Marie flüsterte: »Verzeih mir! Ich sollte mich nicht vor dir fürchten, Mina! Ich bin froh, dass du da bist!«
Der Kreis der Auserwählten
In der Metro war zwischen zwei Frauen plötzlich ein heftiger Streit entbrannt. Eine hatte goldbraune Haut, dunkle Locken, die ihr fleischiges Gesicht umrahmten, einen Pony, der ihre großen, haselnussbraunen Augen verdeckte. Die andere war schwarz, trug strohblondes Kunsthaar, das sich über ihren Rücken wellte, lange, blaue und orangefarbene, mit Strass besetzte Nägel. Die erste hatte den Arm in einer Schlinge, die Hand eingegipst. Bei einem abrupten Bremsmanöver der Bahn war die zweite an den verletzten Arm gestoßen, und sofort waren sie lauthals übereinander hergefallen. Immer heftiger zeterten und schimpften sie, beleidigten und drohten einander, bis ihr verbaler Zusammenstoß eine andere Wendung nahm. Jede rühmte sich, rechtmäßige Staatsbürgerin dieses Landes zu sein, sich rechtmäßiger als die andere auf französischem Boden aufzuhalten, auf der sozialen Leiter weiter oben zu stehen, und war der grimmigen Überzeugung, die mutmaßlich Unterlegene mit gutem Recht niedertrampeln zu dürfen. Die eine kletterte auf eine Sitzbank, brüllte sich die Stimme heiser. Sofort stieg auch die andere auf einen Sitz. Sie begannen, sich zu schlagen. In diesem Augenblick gingen ein paar Fahrgäste dazwischen. Beim nächsten Halt stieg die erste aus, die zweite schlug gegen die Scheibe und zeigte ihr den Mittelfinger, während die Metro im Tunnel verschwand.

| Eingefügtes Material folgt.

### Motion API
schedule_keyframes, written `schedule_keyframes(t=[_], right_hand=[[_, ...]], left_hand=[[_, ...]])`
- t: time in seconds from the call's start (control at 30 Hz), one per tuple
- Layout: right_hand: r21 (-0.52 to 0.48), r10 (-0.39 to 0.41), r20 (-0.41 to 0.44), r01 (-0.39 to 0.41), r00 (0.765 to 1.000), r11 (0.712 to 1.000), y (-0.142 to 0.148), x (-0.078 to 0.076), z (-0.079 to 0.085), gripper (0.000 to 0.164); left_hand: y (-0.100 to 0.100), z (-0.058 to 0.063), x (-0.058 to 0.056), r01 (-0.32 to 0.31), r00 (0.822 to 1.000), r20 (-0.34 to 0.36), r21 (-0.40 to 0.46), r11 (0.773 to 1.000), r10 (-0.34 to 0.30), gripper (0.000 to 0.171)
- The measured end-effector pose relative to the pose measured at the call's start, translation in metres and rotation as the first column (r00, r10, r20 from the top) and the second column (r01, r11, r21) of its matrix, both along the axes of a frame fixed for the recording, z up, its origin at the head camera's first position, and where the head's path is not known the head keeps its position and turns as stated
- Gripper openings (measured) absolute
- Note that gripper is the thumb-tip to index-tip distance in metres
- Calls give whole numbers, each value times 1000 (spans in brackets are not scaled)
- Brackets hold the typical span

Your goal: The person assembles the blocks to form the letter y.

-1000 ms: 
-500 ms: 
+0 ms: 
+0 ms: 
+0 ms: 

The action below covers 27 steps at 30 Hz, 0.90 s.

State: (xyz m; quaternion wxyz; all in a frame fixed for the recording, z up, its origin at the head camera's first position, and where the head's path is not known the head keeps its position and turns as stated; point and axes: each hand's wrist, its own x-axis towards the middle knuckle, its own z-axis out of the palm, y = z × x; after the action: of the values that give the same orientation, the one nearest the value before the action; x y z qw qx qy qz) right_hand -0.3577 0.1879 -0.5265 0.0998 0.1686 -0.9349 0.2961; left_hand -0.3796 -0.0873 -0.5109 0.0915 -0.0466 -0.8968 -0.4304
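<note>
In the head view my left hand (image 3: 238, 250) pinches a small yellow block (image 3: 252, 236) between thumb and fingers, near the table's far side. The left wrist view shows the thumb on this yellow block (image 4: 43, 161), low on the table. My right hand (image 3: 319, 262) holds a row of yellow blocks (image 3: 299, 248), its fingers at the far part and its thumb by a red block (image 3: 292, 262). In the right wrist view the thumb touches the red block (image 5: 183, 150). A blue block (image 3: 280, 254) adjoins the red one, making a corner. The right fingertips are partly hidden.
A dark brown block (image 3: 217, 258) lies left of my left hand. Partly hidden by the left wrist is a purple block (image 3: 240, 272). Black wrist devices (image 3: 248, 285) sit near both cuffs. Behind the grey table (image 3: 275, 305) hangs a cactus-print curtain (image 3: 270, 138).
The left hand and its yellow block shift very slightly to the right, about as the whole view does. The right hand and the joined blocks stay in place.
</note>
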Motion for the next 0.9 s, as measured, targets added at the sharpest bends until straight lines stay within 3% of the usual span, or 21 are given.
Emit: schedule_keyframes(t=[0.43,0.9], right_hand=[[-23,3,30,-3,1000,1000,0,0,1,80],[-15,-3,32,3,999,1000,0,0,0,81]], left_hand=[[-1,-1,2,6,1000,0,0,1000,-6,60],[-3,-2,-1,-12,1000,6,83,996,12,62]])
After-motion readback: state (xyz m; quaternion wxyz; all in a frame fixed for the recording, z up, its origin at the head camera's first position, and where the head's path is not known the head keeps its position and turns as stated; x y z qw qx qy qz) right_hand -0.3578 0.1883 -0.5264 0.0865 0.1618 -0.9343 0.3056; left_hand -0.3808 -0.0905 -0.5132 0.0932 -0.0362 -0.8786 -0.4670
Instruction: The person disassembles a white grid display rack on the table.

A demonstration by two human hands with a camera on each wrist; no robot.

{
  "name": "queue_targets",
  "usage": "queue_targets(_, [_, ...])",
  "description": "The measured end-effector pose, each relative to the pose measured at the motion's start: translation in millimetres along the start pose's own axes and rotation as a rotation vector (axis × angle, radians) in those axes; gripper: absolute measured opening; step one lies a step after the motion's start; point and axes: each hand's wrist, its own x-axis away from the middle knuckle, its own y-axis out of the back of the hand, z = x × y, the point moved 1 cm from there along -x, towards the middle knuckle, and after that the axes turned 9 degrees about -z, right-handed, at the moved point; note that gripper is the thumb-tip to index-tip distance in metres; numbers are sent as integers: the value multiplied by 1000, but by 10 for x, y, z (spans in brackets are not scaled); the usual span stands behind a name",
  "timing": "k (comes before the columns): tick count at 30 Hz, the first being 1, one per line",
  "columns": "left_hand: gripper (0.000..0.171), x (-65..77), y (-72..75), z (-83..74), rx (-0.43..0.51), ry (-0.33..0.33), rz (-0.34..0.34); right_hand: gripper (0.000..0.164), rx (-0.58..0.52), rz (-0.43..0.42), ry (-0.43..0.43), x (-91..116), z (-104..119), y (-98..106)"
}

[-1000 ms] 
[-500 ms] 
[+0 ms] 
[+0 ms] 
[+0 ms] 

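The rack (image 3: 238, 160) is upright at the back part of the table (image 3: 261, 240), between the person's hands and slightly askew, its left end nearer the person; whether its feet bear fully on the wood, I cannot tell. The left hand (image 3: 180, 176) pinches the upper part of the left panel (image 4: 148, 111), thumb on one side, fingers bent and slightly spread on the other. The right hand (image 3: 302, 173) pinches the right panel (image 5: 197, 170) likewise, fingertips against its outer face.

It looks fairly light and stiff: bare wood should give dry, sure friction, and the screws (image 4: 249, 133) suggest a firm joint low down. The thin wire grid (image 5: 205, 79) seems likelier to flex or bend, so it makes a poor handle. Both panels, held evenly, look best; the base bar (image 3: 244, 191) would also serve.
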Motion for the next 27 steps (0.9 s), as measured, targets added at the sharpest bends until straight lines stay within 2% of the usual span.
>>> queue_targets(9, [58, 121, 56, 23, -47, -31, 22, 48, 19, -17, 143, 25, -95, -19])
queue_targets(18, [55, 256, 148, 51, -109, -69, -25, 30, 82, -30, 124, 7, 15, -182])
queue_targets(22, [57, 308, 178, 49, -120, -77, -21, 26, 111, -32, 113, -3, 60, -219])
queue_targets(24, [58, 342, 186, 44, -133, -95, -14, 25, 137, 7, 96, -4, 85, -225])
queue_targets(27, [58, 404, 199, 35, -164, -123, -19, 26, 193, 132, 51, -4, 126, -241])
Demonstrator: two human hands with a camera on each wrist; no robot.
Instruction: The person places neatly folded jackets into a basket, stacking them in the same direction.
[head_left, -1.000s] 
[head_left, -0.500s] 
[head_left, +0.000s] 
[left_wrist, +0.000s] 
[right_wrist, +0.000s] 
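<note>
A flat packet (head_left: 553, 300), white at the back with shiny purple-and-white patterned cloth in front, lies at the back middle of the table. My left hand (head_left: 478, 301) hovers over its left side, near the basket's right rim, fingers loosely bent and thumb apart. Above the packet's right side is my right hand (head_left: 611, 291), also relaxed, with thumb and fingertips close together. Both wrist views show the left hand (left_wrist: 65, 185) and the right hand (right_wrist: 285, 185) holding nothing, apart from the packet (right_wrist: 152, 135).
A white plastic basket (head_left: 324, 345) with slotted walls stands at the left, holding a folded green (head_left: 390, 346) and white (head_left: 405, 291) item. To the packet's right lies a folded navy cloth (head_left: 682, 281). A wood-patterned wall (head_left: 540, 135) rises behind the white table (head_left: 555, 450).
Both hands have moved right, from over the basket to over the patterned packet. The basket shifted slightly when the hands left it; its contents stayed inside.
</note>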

Während des Zwischenfalls hatte Esha den Kopf gesenkt gehalten. Dann war ihr Blick dem des jungen Mädchens begegnet, das ihr starr vor Angst gegenübersaß, das Gesicht so blass wie die Augen. Wortlos hatte sie sie beruhigt und dabei ihre Tasche an sich gepresst, ihr ganzes Leben war da, in diesem Packen Dokumente. Woher kam diese hysterische Energie, als ob man wie ein Hund ständig sein Territorium markieren müsste? Niemand wusste, wann dieses schreckliche pyramidale System zwischen den Menschen und ihren früheren Herren entstanden war, zwischen den ehemaligen Dienern, die nördlich und südlich der Wüste aufgebrochen waren, den Reisenden vom blauen Fluss und vom weißen Fluss, jenen von den Inseln, vom Vulkanarchipel und den Exilanten des ehemaligen roten Regimes, die nach weißen, nach einfachen und freien Tagen suchten.